In practice, the pair will bond over representing the "DMV" -- the region comprising the District of Columbia and its Maryland and Virginia suburbs. Both share inside-the-Beltway humor in addition to missing Wegmans, the regional supermarket chain that resembles a European open-air market. They regularly swap stories from what they call MoCo -- Montgomery County, Maryland, where both went to high school. Often it's at Krispy Kreme over their favorite doughnut.
"Original glazed," Holston said.
"They're the best warm," Alhassan agreed.
Last fall both were disappointed when Florida lost to top-seeded Stanford in the regional final after a 28-4 season that included running the table in the SEC.
They return this fall with improved games.

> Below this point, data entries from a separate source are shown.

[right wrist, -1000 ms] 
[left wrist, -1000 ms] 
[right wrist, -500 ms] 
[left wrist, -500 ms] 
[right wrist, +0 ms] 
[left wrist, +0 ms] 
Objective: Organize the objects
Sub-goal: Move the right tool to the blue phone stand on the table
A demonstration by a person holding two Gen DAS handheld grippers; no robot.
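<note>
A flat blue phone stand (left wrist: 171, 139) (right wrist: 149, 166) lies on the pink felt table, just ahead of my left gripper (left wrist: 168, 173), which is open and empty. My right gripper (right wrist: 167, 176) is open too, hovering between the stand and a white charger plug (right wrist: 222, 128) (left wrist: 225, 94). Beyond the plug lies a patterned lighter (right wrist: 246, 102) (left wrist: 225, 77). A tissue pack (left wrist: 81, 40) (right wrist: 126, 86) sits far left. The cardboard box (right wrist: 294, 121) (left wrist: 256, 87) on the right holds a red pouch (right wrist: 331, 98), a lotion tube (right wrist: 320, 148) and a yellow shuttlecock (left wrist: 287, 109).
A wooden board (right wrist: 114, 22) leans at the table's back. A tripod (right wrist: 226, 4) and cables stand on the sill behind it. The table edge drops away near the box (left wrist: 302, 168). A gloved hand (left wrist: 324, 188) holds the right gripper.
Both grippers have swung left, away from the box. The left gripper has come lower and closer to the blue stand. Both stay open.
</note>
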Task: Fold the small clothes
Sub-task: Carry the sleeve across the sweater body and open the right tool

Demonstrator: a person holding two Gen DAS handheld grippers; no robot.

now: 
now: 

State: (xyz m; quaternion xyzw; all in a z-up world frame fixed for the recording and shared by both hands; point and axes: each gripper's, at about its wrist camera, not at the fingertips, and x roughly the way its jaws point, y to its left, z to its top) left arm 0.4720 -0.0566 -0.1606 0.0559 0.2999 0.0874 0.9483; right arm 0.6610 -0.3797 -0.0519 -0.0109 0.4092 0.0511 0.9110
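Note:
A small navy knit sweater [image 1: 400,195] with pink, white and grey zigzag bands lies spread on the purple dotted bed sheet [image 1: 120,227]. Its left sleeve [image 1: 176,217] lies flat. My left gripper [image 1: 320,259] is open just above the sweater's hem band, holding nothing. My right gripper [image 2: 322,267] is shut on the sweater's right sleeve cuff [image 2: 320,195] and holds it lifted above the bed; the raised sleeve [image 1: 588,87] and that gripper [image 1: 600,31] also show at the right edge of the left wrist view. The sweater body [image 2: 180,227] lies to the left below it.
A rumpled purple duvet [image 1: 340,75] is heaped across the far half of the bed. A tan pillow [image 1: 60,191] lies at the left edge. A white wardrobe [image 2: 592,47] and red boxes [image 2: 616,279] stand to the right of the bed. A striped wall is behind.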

The pair spent much of their summer competing internationally. Holston spent two weeks in July on the 12-player U.S. collegiate national team -- coached by Wise -- in the World University Games in South Korea. Alhassan and Gators teammate Carli Snyder were part of the junior national team that competed in Croatia, Italy and Slovenia.
"I definitely think it will help come tournament time," Alhassan said. "With the tournament you don't have as much time to scout, so you need to adjust on the fly."